**Recorded information:**
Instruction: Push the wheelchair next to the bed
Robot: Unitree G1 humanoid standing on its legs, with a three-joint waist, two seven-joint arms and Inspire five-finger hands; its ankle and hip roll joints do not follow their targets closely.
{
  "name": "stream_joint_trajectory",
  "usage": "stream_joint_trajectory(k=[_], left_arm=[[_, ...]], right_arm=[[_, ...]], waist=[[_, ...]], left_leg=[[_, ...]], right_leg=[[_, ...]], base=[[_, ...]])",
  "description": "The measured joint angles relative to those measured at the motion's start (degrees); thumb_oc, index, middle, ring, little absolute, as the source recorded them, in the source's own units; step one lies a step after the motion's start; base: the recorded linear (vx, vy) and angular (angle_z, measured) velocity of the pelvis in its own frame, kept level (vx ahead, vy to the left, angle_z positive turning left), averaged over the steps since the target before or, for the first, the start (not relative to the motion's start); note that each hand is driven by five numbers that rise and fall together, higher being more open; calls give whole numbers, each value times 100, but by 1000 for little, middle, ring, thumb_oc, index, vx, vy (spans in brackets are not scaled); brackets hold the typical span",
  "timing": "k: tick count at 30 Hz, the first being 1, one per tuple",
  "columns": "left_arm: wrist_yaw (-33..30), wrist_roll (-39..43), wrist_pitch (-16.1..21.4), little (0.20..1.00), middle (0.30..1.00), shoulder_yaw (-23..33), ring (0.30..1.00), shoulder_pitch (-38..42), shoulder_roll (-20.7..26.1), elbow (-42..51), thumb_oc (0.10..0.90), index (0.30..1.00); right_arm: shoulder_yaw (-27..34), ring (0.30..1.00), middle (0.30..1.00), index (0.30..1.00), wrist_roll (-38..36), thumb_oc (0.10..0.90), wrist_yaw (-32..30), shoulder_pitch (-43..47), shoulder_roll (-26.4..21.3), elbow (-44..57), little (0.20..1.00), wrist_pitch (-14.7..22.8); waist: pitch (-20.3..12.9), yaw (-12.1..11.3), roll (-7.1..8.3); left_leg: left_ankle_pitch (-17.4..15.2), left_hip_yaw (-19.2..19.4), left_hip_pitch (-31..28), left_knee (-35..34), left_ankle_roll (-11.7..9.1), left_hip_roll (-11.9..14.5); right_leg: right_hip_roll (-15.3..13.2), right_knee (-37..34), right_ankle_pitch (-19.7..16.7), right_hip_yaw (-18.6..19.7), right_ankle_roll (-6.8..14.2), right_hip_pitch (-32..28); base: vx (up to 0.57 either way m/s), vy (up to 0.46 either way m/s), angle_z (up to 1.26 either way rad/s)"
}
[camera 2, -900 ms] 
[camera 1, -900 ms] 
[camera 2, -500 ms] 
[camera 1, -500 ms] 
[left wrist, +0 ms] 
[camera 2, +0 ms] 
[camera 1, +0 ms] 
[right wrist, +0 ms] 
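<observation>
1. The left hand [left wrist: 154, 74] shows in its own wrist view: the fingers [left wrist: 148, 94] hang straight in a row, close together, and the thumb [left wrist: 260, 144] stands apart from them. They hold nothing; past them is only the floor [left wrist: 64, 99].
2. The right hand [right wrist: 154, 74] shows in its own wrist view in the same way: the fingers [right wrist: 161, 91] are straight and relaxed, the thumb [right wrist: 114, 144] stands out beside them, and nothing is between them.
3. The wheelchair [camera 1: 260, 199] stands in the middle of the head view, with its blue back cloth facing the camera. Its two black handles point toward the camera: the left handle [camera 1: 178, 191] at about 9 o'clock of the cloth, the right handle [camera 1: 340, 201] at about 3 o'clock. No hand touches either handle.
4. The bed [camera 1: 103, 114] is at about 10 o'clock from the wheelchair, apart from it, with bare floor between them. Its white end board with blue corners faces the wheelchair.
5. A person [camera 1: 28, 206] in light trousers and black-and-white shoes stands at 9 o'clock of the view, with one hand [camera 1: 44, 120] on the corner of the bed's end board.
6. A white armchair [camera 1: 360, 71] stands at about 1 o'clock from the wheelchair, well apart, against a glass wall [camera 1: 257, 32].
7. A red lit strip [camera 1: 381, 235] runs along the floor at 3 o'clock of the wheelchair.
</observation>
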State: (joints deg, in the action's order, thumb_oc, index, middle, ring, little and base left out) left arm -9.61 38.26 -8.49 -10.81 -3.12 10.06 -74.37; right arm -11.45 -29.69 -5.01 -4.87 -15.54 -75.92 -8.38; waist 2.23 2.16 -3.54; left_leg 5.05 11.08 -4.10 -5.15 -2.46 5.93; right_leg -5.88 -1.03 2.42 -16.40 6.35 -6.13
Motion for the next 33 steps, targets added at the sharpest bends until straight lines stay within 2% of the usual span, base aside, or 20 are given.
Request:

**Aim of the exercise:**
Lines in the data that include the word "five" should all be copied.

**Output of the task:**
Robot: Unitree G1 humanoid standing on its legs, with a three-joint waist, two seven-joint arms and Inspire five-finger hands; its ankle and hip roll joints do not follow their targets closely.
  "description": "The measured joint angles relative to those measured at the motion's start (degrees); thumb_oc, index, middle, ring, little absolute, as the source recorded them, in the source's own units; step one lies a step after the motion's start; base: the recorded linear (vx, vy) and angular (angle_z, measured) velocity of the pelvis in its own frame, kept level (vx ahead, vy to the left, angle_z positive turning left), averaged over the steps since the target before or, for the first, the start (not relative to the motion's start); note that each hand is driven by five numbers that rise and fall together, higher being more open; calls give whole numbers, each value times 100, but by 1000 for little, middle, ring, thumb_oc, index, vx, vy (spans in brackets are not scaled); brackets hold the typical span",

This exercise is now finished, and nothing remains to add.